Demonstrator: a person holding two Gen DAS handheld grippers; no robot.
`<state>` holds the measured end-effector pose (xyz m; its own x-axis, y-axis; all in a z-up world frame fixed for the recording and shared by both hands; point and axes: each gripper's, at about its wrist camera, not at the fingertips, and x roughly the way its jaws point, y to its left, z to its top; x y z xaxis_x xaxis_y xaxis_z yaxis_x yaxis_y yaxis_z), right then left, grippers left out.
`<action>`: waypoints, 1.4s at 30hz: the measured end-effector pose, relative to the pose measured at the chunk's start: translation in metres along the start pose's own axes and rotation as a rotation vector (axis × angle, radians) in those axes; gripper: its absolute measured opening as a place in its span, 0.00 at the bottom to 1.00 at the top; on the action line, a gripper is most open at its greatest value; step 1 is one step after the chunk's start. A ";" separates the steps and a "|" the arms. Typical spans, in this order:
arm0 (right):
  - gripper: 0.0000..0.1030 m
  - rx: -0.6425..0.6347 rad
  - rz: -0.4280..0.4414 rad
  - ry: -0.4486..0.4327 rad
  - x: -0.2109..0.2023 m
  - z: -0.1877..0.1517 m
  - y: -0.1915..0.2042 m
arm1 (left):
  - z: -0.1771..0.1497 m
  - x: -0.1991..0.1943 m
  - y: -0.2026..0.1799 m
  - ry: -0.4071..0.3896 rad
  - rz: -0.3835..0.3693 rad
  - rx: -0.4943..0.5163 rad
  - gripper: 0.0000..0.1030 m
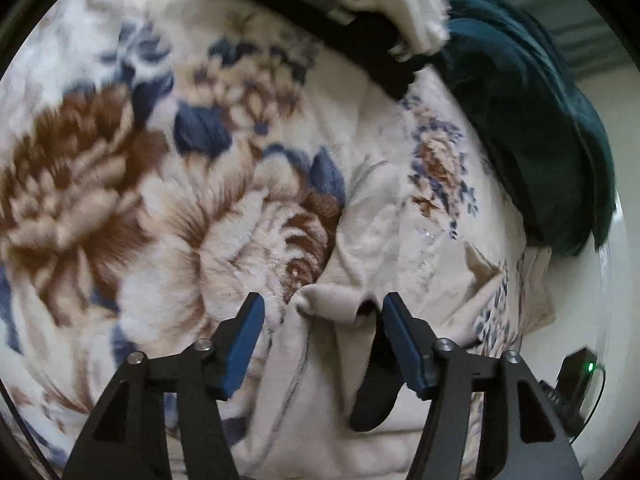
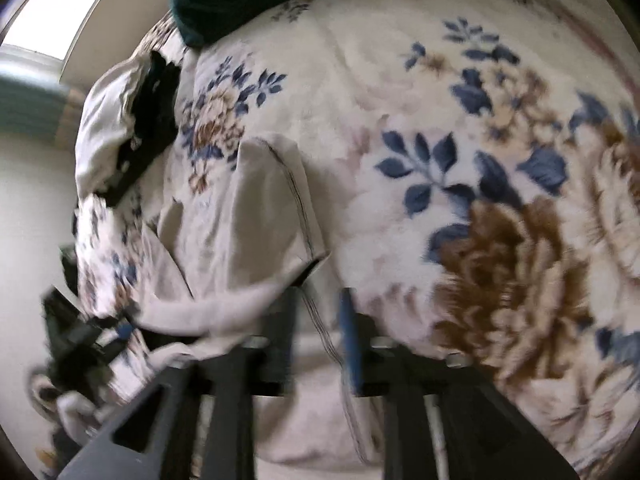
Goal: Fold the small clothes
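1. Left wrist view, left side: it's pretty much all floral fleece blanket (image 1: 120, 184), cream with big brown flowers and blue leaves, spread over the bed.
2. Near centre: the left gripper (image 1: 323, 320) is angled down at the bedding with its blue-padded fingers (image 1: 246, 344) spread wide. A bunched fold of the beige garment (image 1: 320, 380) sits in the gap between them, but neither pad is actually squeezing it.
3. From there the beige fabric runs right and further away, wrinkled, lying flat on the blanket.
4. Far right: a dark teal fabric (image 1: 532, 128) is heaped along the bed's edge, and up at the far top there's a white garment (image 1: 404, 0) lying over something black (image 1: 360, 40).
5. Right wrist view, left side: rumpled white and black clothes (image 2: 132, 112) sit at the bed's edge, with a wall and window behind.
6. Centre: the same beige garment (image 2: 248, 216), stitched seam showing, runs from mid-bed back to the right gripper (image 2: 320, 312).
7. That gripper points low along the bed with only a narrow gap between its fingers. The seam edge passes right through the gap. It's blurry, so can't tell if it's really clamped.
8. Right: more of the flower blanket (image 2: 500, 200).
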<state>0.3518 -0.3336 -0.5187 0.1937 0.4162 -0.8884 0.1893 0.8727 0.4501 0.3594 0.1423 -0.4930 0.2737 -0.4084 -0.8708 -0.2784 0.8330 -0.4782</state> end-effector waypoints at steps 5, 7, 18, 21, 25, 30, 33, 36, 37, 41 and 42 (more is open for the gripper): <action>0.55 -0.094 -0.065 0.051 0.015 -0.016 0.003 | -0.010 0.010 -0.011 0.032 0.093 0.183 0.58; 0.55 -0.130 -0.101 0.048 0.022 -0.016 0.007 | -0.011 0.016 -0.018 0.040 0.123 0.232 0.58; 0.09 -0.351 -0.213 0.051 0.051 -0.021 0.059 | 0.000 0.011 -0.023 -0.004 0.170 0.242 0.58; 0.06 -0.325 -0.236 -0.024 0.040 -0.022 0.060 | 0.001 0.011 -0.023 0.004 0.174 0.257 0.58; 0.05 -0.177 -0.245 -0.107 0.020 -0.014 0.042 | 0.003 0.014 -0.025 0.018 0.166 0.277 0.58; 0.06 -0.021 -0.215 -0.101 0.019 0.001 0.018 | 0.005 0.019 -0.038 0.023 0.150 0.328 0.58; 0.06 0.016 -0.178 -0.050 0.025 0.005 0.016 | 0.003 0.024 -0.049 0.034 0.157 0.384 0.58; 0.06 -0.009 -0.180 -0.037 0.024 0.005 0.021 | 0.003 0.038 -0.053 0.052 0.194 0.408 0.58; 0.06 -0.014 -0.192 -0.032 0.023 0.004 0.022 | 0.005 0.043 -0.052 0.064 0.211 0.401 0.58; 0.06 0.070 -0.268 -0.075 0.010 0.001 0.006 | 0.007 0.050 -0.049 0.078 0.215 0.379 0.58; 0.06 0.118 -0.272 -0.081 0.006 0.002 -0.004 | 0.008 0.050 -0.049 0.077 0.211 0.377 0.58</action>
<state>0.3542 -0.3347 -0.5259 0.1958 0.1453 -0.9698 0.3547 0.9115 0.2082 0.3937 0.0843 -0.5123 0.1737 -0.2293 -0.9577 0.0384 0.9734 -0.2261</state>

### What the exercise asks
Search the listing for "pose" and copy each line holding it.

### Answer for this exercise
`<state>` holds the measured end-effector pose (xyz m; its own x-axis, y-axis; all in a z-up world frame fixed for the recording and shared by both hands; point and axes: each gripper's, at about its wrist camera, not at the fingertips, and x roughly the way its jaws point, y to its left, z to its top; x y z xaxis_x xaxis_y xaxis_z yaxis_x yaxis_y yaxis_z), right then left, grippers left out.
`<action>`: waypoints, 1.4s at 30hz: the measured end-effector pose, relative to the pose measured at the chunk's start: translation in metres along the start pose's own axes and rotation as a rotation vector (axis × angle, radians) in those axes; gripper: its absolute measured opening as a place in its span, 0.00 at the bottom to 1.00 at the top; on the action line, a gripper is most open at its greatest value; step 1 is one step after the chunk's start. A ";" separates the steps and a "|" the arms. Typical spans, in this order:

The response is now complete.